Learn more about credit card fees.
How Credit Card Rewards Work
Many credit cards reward cardholders with cash back, points or miles for every purchase made. Plus, the best credit cards often come with signup bonuses that cardholders can earn after meeting a minimum spending requirement in the first few months.
Credit card rewards can be redeemed for statement credits to help pay the account balance, travel expenses, gift cards and more, depending on the specific credit card. Generally, the credit cards with the best rewards go to people with high credit scores, a lot of income, and little-to-no debt. But rewards credit card offers are available to people of all credit levels.
Learn more about how credit card rewards work.
How to Use a Credit Card Responsibly
The keys to using a credit card responsibly are paying on time and keeping your credit utilization low. But there are a few other guidelines that are important to follow as well.
Always Pay on Time
On-time payments are the biggest component of your credit score, so it’s absolutely crucial for you to pay at least the minimum by your monthly due date.
Pay in Full, if Possible
You don’t have to pay your balance in full every month, but doing so allows you to avoid interest, and it’s better for your credit score.

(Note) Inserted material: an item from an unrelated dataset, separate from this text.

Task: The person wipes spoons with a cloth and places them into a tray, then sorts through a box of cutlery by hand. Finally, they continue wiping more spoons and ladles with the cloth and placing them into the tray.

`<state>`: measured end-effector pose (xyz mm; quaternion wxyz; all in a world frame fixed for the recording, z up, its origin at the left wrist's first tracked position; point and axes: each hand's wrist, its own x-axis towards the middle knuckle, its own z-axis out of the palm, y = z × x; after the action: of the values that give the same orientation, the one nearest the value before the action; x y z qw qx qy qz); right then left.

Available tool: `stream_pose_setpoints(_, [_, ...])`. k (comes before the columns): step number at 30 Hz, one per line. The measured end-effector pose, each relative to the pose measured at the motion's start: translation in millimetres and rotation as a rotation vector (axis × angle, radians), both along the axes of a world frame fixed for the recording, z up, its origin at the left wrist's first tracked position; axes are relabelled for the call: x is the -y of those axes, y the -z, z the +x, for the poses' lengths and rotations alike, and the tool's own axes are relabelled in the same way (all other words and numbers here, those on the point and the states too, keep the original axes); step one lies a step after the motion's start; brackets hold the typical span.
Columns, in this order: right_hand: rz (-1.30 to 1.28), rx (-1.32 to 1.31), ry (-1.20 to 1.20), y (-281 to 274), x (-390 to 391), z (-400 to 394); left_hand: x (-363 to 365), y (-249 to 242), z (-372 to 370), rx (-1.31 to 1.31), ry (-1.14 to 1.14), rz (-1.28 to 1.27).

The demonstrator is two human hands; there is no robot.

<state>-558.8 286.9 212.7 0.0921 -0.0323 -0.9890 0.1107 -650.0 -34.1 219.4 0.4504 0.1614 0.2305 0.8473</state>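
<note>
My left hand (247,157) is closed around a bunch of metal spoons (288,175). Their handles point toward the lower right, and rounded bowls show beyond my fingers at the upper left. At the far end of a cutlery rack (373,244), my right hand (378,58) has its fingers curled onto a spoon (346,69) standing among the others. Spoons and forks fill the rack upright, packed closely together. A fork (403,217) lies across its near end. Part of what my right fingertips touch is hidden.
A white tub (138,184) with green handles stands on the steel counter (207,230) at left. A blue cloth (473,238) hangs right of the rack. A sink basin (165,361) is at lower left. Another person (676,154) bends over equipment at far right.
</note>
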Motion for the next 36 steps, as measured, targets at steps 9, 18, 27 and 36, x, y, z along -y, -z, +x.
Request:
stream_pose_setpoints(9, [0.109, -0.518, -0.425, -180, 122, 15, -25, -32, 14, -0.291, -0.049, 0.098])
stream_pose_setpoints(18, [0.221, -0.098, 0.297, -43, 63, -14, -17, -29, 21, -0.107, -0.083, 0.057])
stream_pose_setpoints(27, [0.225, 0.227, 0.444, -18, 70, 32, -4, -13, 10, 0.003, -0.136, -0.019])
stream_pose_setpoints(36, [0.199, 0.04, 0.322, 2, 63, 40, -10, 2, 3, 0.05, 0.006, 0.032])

Keep Your Credit Utilization Low
Your credit utilization ratio, or the share of your credit limit that you actually use at one time, is a big part of your credit score. Going over 30% can cause damage to your credit score. Anything under that – even 0%, is fine. The best utilization ratio is around 1% to 10%.

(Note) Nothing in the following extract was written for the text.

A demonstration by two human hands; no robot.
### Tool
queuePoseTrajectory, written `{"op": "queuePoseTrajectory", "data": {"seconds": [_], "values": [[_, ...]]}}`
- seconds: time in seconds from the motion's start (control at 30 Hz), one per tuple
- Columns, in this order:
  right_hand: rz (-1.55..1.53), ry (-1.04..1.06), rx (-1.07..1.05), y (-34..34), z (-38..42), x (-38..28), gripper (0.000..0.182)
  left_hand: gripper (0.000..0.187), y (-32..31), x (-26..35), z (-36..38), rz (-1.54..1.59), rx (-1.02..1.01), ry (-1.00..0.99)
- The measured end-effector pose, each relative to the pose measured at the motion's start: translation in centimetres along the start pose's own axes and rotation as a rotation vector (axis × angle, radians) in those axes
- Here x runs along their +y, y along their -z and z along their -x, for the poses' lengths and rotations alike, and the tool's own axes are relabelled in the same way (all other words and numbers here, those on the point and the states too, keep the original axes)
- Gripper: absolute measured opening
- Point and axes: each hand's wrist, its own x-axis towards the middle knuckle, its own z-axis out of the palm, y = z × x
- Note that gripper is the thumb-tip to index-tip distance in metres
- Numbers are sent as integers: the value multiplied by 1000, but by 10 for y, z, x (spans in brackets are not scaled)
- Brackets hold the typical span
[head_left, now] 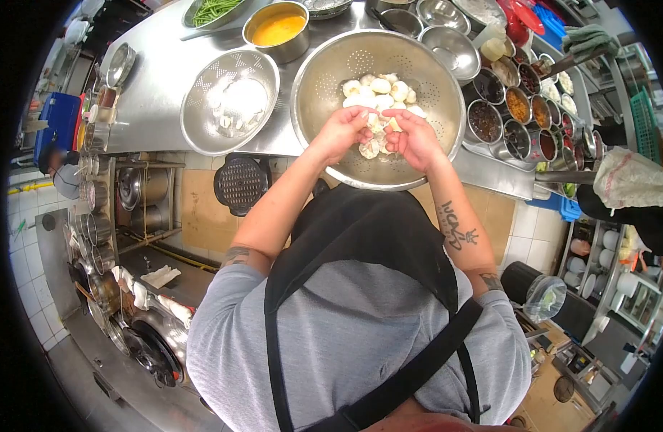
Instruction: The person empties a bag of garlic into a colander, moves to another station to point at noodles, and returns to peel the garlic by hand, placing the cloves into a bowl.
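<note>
Over a large steel colander, both hands meet with their fingers bent inward. Whole garlic bulbs lie heaped in the colander. My left hand is closed in a pinch around pale garlic at its fingertips. Opposite it, my right hand is closed too, with a small garlic piece between thumb and fingers. A loose garlic bulb sits just below the fingertips. To the left stands a smaller perforated bowl holding several small pale pieces that look like cloves.
Behind on the steel table are a pot of orange liquid and a tray of green beans. Empty steel bowls and many condiment containers crowd the right. A black stool stands below the table edge.
</note>
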Motion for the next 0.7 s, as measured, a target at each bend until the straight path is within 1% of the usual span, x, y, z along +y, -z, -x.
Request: {"op": "queuePoseTrajectory", "data": {"seconds": [0.03,0.13,0.23,0.33,0.37,0.47,0.57,0.67,0.7], "values": [[-27,12,1,0,0,0,28,24,-1,2,1,27,12,10],[96,22,106,-2,-2,1,35,25,-9,8,6,-46,53,6],[386,26,141,-12,-1,2,43,26,-8,5,4,-108,20,-25],[589,123,139,-19,-7,17,49,24,-12,2,2,-194,16,-78],[651,193,161,-22,-8,21,45,24,-13,0,1,-177,43,-72],[894,669,203,2,-38,57,39,23,-16,-6,-2,-158,123,-60],[897,644,196,-5,-30,53,35,27,-18,-4,-2,-200,183,-66],[476,129,127,-28,-7,21,29,31,-17,-6,-2,-177,201,-60],[399,97,103,-26,-7,20,28,32,-19,-1,1,-141,204,-52]]}}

Don’t Spend More Than You Can Afford
Overspending can quickly get you into unsustainable credit card debt. Credit card interest is expensive, and the average APR on new offers is 22.76%. Learning how to budget properly can help you avoid spending beyond your means.
Ask for Credit Limit Increases
After six months of consecutive on-time payments, you may want to ask your credit card issuer for a credit limit increase. This may trigger a hard credit pull that can lead to a small, temporary decrease in your credit score. However, it can help your credit long-term because it can decrease your credit utilization ratio if you keep your spending the same, or allow you to spend more without increasing your utilization.
Monitor Your Credit Reports
Checking your credit reports allows you to catch errors and signs of potential fraud that may be bringing down your credit score. If you find anything out of place, you should immediately dispute it with the credit bureaus. You can check your credit report and credit score for free here on WalletHub and get daily updates.
Credit Cards vs. Debit Cards
The biggest differences between credit cards and debit cards are that only credit cards enable you to build credit and borrow money. Credit card rewards are also much more abundant and lucrative than debit card rewards, and credit cards have better fraud protections.
A debit card is tied to a checking account, so the money you can spend is limited to what you have in that account. Credit card spending limits are based on the issuer’s assessment of the cardholder’s overall creditworthiness, as the issuer is lending money to the cardholder.